■ **What the task asks**: The records under this task must be duplicated exactly.

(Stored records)
▶

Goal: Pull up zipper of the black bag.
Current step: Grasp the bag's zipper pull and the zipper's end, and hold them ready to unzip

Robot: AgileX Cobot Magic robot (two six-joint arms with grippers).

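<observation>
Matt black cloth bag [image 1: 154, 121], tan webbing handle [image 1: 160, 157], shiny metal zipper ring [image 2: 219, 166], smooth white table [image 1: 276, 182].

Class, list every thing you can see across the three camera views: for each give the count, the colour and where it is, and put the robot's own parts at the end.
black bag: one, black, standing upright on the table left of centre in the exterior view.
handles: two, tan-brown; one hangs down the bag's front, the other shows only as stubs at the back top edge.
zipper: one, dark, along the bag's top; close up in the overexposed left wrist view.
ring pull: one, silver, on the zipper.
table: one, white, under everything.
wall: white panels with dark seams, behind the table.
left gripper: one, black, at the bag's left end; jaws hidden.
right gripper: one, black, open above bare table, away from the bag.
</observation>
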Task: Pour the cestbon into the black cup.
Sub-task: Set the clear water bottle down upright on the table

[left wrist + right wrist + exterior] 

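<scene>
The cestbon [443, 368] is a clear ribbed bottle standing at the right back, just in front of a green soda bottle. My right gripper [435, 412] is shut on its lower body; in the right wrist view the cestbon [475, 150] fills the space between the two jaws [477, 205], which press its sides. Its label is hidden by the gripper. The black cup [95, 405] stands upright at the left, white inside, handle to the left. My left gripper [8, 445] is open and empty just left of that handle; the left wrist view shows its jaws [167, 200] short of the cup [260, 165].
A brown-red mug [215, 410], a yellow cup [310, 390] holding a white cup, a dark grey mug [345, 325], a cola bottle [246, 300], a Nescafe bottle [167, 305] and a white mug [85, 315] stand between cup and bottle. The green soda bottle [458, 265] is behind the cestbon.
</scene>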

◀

■ **Response box**:
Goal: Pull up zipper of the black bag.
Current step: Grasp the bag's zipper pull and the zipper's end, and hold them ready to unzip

Robot: AgileX Cobot Magic robot (two six-joint arms with grippers).

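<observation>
Matt black cloth bag [image 1: 154, 121], tan webbing handle [image 1: 160, 157], shiny metal zipper ring [image 2: 219, 166], smooth white table [image 1: 276, 182].

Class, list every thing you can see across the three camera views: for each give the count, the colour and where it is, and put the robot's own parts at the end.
black bag: one, black, standing upright on the table left of centre in the exterior view.
handles: two, tan-brown; one hangs down the bag's front, the other shows only as stubs at the back top edge.
zipper: one, dark, along the bag's top; close up in the overexposed left wrist view.
ring pull: one, silver, on the zipper.
table: one, white, under everything.
wall: white panels with dark seams, behind the table.
left gripper: one, black, at the bag's left end; jaws hidden.
right gripper: one, black, open above bare table, away from the bag.
</observation>
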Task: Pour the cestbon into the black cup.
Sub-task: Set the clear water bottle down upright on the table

[left wrist + right wrist + exterior] 

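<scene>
The cestbon [443, 368] is a clear ribbed bottle standing at the right back, just in front of a green soda bottle. My right gripper [435, 412] is shut on its lower body; in the right wrist view the cestbon [475, 150] fills the space between the two jaws [477, 205], which press its sides. Its label is hidden by the gripper. The black cup [95, 405] stands upright at the left, white inside, handle to the left. My left gripper [8, 445] is open and empty just left of that handle; the left wrist view shows its jaws [167, 200] short of the cup [260, 165].
A brown-red mug [215, 410], a yellow cup [310, 390] holding a white cup, a dark grey mug [345, 325], a cola bottle [246, 300], a Nescafe bottle [167, 305] and a white mug [85, 315] stand between cup and bottle. The green soda bottle [458, 265] is behind the cestbon.
</scene>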

The exercise asks for nothing more.